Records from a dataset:
----------

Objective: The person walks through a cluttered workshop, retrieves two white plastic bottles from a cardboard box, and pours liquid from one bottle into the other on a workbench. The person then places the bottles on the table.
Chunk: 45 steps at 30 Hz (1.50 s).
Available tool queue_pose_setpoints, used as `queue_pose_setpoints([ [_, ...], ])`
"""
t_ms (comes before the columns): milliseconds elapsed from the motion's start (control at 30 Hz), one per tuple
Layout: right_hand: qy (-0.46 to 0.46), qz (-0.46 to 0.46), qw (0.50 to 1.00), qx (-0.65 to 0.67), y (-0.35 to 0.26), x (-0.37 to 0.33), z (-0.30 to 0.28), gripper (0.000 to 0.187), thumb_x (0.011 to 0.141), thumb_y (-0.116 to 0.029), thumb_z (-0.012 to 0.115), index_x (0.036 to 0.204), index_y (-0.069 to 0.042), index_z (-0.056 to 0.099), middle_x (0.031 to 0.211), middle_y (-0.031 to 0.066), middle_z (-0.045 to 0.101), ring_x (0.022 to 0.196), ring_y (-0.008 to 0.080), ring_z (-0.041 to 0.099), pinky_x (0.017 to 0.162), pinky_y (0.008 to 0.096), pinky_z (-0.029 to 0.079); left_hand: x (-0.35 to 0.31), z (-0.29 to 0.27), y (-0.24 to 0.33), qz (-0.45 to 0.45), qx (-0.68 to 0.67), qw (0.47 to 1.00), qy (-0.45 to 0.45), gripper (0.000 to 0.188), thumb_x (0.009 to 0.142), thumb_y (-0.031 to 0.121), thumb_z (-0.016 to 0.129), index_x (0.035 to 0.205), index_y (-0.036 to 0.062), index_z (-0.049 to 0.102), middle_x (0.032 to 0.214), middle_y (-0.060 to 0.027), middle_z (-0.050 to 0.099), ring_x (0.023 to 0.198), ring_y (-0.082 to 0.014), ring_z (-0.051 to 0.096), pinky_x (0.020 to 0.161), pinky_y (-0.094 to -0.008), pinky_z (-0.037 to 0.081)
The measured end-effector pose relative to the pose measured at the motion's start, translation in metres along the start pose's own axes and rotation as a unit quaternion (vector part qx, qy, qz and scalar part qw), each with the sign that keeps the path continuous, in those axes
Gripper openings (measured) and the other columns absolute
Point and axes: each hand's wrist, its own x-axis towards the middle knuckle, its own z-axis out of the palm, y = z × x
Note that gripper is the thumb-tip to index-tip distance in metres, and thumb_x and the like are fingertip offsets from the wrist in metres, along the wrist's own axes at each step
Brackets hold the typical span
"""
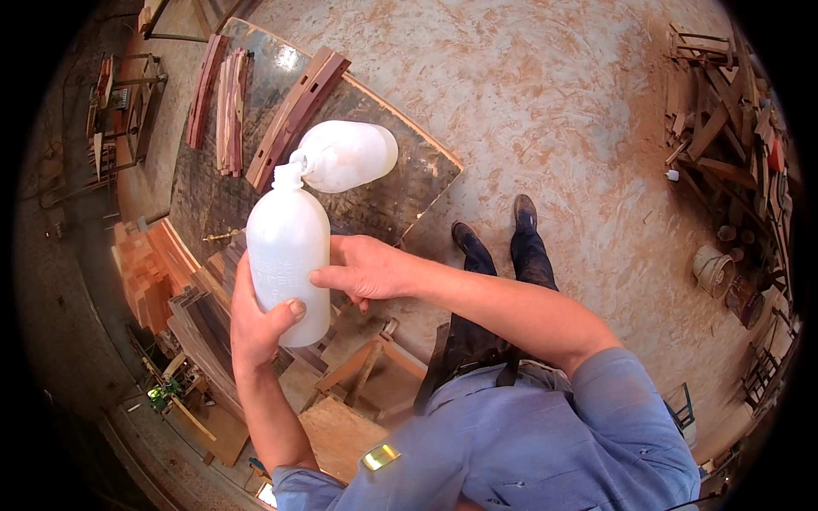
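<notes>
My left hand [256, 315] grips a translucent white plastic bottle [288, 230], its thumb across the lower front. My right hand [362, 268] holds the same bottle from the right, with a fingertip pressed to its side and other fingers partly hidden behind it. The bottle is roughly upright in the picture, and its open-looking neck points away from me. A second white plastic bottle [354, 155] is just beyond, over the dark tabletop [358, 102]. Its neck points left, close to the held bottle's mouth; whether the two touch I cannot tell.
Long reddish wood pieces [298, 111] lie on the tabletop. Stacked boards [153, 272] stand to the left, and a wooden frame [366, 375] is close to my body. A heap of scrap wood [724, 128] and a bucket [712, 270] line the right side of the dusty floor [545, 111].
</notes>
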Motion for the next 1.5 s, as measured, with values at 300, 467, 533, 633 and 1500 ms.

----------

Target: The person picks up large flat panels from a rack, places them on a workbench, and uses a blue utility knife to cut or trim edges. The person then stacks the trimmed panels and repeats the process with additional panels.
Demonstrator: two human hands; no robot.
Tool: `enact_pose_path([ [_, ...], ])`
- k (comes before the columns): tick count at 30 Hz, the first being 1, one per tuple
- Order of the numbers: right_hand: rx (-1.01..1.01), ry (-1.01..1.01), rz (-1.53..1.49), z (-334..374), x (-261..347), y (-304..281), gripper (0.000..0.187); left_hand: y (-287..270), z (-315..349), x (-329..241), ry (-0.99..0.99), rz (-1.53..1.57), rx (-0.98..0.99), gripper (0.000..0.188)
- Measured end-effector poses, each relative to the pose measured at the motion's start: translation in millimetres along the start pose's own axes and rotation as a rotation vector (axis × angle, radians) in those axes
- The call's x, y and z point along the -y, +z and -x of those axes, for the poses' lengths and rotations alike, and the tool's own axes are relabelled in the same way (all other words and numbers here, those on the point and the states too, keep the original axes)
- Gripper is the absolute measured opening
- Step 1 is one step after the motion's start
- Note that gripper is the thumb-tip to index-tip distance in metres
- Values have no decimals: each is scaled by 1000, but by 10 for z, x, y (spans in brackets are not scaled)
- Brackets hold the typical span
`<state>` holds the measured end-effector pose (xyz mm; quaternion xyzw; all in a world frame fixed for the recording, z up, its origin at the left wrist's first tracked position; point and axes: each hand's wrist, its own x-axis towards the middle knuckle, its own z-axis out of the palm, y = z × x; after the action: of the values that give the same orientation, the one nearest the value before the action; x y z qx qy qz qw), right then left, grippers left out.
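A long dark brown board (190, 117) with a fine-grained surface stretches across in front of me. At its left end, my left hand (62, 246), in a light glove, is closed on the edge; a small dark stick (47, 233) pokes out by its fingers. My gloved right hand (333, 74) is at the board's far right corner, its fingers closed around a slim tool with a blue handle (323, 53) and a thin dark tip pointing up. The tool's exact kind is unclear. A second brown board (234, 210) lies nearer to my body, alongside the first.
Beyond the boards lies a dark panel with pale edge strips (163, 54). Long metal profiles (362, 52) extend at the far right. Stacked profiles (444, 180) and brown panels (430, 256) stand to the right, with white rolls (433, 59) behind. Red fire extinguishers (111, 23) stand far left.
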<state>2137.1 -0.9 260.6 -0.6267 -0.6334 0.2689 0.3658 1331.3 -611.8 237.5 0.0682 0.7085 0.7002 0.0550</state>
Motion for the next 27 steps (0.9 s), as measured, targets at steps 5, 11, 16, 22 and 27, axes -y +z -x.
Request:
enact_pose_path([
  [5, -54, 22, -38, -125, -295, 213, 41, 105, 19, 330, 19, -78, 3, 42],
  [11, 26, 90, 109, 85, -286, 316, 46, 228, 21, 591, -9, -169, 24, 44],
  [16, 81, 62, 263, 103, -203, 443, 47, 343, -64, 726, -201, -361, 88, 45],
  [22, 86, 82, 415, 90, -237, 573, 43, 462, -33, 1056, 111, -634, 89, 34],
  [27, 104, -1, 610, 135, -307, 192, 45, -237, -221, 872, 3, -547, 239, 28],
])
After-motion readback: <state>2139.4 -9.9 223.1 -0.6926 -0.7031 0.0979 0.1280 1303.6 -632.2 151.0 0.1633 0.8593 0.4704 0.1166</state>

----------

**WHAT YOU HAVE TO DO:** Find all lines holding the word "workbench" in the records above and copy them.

**EXERCISE ANSWER:**
Objective: The person walks through a cluttered workshop, retrieves two white plastic bottles from a cardboard box, and pours liquid from one bottle into the other on a workbench. The person then places the bottles on the table.
Target: The person picks up large flat panels from a rack, places them on a workbench, and uses a blue utility knife to cut or trim edges. The person then stacks the trimmed panels and repeats the process with additional panels.

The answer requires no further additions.